Le but final de mes photographies a toujours été d’aboutir à de
beaux tirages. Cela m’a conduit à utiliser le procédé du Dye
Transfer , un procédé splendide mais horriblement complexe et
long. Récemment, j’ai opté pour un procédé numérique qui
rivalise en qualité avec le Dye-Transfer.
Mon objectif est de traduire sur le papier ma réponse émotionnelle
à ces moments qui transcendent le sujet.
Quelles ont été
les principales étapes de votre engagement artistique ?
Comme de nombreux
autres photographes j’ai commencé par la musique. J’ai étudié
le piano pendant vingt ans et j’ai même reçu différentes
distinctions et notamment celle du conservatoire de musique George
Eastman, celui même qui fonda la société Eastman Kodak. Puis je
me suis progressivement tourné vers la photographie pour m’y
consacrer à temps plein à partir de 1980. Je continue de temps en
temps à donner quelques concerts en privé et j’ai joué
notamment pour Mme Ansel Adams il y a quelques années !
Ansel Adams considérait le négatif photographique comme une
partition musicale, et le tirage comme l’interprétation de cette
partition. Très concerné par l’interprétation photographique,
je me suis fortement investi dans l’un des procédés de tirage
les plus complexes qui soient, le Dye-Transfer. Ce procédé a
longtemps été considéré comme le meilleur pour la reproduction
de photographies en couleurs. S’agissant d’un procédé
complexe, long et coûteux, il n’est guère plus utilisé aujourd’hui.

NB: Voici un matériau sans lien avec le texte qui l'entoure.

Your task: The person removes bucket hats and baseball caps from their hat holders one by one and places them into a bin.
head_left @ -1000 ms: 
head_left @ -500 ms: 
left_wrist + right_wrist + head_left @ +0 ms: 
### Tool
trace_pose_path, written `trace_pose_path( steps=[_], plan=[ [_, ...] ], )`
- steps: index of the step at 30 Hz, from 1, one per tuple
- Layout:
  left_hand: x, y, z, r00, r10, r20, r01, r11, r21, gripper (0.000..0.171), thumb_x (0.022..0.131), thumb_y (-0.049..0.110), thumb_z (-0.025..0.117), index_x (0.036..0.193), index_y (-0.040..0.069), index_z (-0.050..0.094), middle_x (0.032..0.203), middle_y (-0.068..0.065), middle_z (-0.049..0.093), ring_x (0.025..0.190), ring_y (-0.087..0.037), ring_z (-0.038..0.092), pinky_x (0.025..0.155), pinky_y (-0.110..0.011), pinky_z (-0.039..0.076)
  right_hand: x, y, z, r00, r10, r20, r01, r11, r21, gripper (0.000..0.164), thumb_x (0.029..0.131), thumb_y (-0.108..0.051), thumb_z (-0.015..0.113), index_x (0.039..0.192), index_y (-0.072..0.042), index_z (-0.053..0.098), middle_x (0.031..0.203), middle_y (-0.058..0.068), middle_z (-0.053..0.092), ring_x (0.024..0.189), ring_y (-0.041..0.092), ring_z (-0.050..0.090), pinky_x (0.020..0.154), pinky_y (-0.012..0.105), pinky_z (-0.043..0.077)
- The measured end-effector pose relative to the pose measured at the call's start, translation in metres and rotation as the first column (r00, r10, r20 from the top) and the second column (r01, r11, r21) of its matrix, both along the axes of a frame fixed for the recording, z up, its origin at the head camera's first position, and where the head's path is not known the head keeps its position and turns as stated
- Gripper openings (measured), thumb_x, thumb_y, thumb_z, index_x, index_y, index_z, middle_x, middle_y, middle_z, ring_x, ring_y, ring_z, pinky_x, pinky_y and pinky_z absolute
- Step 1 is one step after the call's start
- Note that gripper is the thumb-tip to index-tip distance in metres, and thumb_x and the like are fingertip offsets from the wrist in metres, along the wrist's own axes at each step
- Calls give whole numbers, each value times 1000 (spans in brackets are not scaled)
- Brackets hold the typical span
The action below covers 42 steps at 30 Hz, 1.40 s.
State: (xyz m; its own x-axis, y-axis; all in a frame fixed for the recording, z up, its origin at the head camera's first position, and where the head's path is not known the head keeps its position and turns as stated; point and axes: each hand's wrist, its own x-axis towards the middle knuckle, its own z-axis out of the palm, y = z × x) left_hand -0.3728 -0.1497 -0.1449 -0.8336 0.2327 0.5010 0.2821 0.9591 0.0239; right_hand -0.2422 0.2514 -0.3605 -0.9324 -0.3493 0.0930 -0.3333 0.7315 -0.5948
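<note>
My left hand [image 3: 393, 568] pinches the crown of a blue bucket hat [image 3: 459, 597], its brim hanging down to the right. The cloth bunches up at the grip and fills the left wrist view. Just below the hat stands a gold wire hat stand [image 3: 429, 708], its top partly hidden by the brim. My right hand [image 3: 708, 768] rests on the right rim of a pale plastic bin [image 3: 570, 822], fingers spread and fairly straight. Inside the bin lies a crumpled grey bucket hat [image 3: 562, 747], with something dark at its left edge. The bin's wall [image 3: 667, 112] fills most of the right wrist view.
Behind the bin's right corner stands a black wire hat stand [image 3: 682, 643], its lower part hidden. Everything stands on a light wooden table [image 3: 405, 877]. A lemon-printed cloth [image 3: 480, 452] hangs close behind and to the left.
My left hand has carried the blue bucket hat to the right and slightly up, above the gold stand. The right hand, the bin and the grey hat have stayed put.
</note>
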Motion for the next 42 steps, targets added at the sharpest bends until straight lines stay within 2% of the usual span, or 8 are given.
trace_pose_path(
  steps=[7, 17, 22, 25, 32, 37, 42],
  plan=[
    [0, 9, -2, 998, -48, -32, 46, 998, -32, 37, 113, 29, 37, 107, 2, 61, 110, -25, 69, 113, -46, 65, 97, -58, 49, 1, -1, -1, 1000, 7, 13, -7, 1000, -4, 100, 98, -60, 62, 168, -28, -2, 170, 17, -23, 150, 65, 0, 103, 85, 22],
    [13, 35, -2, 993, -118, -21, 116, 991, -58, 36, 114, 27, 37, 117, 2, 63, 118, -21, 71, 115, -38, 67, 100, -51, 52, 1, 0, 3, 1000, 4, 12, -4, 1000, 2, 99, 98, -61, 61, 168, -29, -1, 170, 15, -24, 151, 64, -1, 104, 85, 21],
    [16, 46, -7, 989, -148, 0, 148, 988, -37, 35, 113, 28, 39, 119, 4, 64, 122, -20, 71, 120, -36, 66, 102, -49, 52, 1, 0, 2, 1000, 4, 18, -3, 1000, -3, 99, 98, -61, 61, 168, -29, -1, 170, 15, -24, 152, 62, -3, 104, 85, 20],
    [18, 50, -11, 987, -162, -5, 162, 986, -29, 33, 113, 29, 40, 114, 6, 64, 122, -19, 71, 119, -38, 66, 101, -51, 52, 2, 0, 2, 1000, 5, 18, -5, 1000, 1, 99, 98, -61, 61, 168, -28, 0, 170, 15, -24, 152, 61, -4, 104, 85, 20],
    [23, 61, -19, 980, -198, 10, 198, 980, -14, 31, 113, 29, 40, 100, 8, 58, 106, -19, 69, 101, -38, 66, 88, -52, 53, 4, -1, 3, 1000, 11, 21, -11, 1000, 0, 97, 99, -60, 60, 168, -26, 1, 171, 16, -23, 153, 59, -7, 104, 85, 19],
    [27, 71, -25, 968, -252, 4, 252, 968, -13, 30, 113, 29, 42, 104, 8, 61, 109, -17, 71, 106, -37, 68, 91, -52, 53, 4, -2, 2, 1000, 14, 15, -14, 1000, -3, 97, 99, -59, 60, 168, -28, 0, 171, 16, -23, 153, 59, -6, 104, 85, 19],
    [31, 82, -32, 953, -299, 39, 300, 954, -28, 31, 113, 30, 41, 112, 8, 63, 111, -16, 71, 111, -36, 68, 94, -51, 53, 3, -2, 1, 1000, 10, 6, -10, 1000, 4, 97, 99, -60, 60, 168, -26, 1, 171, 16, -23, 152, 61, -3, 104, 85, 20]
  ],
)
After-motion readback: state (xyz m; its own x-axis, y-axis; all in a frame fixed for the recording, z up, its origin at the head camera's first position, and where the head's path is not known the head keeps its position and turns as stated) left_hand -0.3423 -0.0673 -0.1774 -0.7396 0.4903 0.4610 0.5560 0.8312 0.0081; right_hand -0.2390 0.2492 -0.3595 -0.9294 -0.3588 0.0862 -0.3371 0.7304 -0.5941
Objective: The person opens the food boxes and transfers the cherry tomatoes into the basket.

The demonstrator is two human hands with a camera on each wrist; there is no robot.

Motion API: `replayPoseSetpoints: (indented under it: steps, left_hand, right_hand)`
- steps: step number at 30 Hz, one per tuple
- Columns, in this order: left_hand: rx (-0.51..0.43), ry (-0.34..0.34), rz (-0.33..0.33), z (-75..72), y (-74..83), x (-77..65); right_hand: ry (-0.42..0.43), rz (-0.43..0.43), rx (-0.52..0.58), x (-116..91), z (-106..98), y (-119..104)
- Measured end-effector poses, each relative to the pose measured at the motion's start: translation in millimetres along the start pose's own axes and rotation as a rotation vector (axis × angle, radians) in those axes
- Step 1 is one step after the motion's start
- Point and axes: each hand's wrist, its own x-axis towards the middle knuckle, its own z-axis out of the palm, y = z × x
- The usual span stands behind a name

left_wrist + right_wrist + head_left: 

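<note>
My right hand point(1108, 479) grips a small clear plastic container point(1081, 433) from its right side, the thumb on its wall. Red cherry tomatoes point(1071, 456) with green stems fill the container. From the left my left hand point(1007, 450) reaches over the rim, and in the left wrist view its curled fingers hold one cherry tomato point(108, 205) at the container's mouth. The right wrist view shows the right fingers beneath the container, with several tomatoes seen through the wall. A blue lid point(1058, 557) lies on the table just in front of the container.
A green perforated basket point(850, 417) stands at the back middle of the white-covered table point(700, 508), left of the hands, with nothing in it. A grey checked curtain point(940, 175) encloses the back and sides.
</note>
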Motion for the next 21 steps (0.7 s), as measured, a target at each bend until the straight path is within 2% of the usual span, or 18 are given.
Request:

A partir de 1997, j’ai délaissé le laboratoire au profit de l’écran
de mon ordinateur. A la différence du travail fastidieux du
laboratoire, le procédé numérique m’a apporté une rapidité de
travail tout en garantissant un excellent contrôle de l’image
finale.

Quelles
techniques utilisez-vous ?
En ce qui
concerne la prise de vues, j’utilise une chambre pliante Linhof
Master Technika avec des objectifs de 90mm, 135mm, 210mm, 300mm et
un téléobjectif de 500mm. Mon objectif préféré est le 210mm. Je
n’utilise le 90mm qu’à de très rares occasions.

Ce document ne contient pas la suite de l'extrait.